Her parents expressed concern about Martha’s condition. They also asked about getting a second option. However, they said that they were not listened to.
They campaigned on the issue and received support from the cross-party think tank, Demos.
According to the BMJ, this has seen widespread backing for a system that allows patients or their families to insigate an urgent clinical review.
This would be carried out by another team in the hospital if the patient’s condition was rapidly worsening and there was concern the patient wasn’t getting the care they needed.

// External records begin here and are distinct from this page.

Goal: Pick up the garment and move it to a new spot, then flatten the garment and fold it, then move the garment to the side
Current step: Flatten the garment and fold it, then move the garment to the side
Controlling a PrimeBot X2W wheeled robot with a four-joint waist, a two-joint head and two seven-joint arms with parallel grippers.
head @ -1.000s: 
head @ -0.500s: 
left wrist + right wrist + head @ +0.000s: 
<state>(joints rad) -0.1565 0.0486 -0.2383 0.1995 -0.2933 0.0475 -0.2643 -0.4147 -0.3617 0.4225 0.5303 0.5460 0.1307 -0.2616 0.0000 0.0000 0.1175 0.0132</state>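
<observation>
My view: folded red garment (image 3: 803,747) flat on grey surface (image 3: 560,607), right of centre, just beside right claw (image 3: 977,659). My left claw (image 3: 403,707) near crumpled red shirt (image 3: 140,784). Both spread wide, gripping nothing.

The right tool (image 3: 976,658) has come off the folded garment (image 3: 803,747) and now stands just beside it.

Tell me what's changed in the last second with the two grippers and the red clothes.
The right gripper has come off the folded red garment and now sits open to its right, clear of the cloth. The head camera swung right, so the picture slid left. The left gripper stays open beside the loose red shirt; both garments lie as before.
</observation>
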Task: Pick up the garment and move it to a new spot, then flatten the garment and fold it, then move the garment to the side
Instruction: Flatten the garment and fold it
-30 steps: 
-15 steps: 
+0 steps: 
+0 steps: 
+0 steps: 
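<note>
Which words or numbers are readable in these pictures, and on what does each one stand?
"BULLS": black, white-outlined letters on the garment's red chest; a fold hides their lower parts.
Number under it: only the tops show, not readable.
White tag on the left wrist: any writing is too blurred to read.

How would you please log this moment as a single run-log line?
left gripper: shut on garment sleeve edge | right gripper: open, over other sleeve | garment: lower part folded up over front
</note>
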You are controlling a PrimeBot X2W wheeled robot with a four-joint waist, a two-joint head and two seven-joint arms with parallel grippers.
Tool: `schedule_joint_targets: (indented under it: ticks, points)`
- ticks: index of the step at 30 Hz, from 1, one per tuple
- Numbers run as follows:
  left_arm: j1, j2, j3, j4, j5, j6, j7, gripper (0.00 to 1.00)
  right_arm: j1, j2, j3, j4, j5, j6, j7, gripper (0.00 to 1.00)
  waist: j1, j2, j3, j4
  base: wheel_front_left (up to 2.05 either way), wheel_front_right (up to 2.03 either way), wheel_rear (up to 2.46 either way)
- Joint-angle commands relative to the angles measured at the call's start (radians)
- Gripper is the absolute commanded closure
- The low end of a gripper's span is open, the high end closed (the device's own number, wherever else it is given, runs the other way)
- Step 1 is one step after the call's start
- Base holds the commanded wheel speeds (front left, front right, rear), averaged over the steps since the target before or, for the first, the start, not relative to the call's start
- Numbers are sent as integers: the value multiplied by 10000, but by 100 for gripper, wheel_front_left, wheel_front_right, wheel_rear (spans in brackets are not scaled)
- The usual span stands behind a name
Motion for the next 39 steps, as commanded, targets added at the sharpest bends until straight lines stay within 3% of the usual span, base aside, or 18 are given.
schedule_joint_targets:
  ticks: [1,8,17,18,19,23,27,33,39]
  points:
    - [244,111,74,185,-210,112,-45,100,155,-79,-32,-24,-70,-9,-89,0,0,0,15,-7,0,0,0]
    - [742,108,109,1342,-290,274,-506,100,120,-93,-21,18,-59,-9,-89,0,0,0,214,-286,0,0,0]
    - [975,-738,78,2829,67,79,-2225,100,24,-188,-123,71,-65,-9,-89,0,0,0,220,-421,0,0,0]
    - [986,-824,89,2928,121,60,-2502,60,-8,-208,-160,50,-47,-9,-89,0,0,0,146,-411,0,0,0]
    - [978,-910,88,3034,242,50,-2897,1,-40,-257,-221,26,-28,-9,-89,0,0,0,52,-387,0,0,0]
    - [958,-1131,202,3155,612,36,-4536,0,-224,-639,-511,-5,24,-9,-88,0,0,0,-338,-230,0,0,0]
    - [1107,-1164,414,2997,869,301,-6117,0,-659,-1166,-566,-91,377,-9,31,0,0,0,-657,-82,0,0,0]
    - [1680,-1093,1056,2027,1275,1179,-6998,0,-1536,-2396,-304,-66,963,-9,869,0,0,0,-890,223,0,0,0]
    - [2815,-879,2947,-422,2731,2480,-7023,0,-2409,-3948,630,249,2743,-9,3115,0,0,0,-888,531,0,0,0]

Following the campaign, NHS England said Martha’s rule is to be rolled out to at least 100 acute care Trusts this year. The escalation process will be available 24/7 to patients, families, and NHS staff. It will be advertised throughout hospitals and is intended to be easily accessible.
Her parents said they were pleased with the new process.
“We believe Martha’s rule will save lives. In cases of deterioration, families and carers by the bedside can be aware of changes busy clinicians can’t; their knowledge should be recognised as a resource.”
They said they hope that the rule will help change medical culture. By change they mean giving patients greater power and encouraging medical professionals to listen more. It might also serve to normalise the idea that doctors should welcome being challenged.
The rule’s introduction has been welcomed by the Royal College of Physicians and the British Medical Association. Dr Vishal Sharma, Chair of the BMA’s consultants committee, said the Association welcomed Martha’s rule, in principle, to help ensure similar tragedies are avoided in future.
Dr Sharma didn’t shy away from what I see as the biggest challenge for such a major initiative. He argued that significant resource implications arose from the implementation of the rule, given existing staff shortages.
“For this to result in improvements for patients, it is essential that the current workforce crisis is addressed so that critical care outreach teams have the necessary staff they need to deliver this initiative. More must also be done to embed a supportive culture across the NHS where staff know they can speak up about problems and have time to listen to families and others when issues arise.”
And there, in a nutshell, is what I fear will be a likely failing in the introduction of Martha’s rule. The initiative requires protected time for freshly staffed reviewing teams to listen to patient and family voices. But time has never been valued as a currency in our health systems.
I sincerely hope I’m wrong and that we see a successful version of Martha’s rule being implemented in Ireland.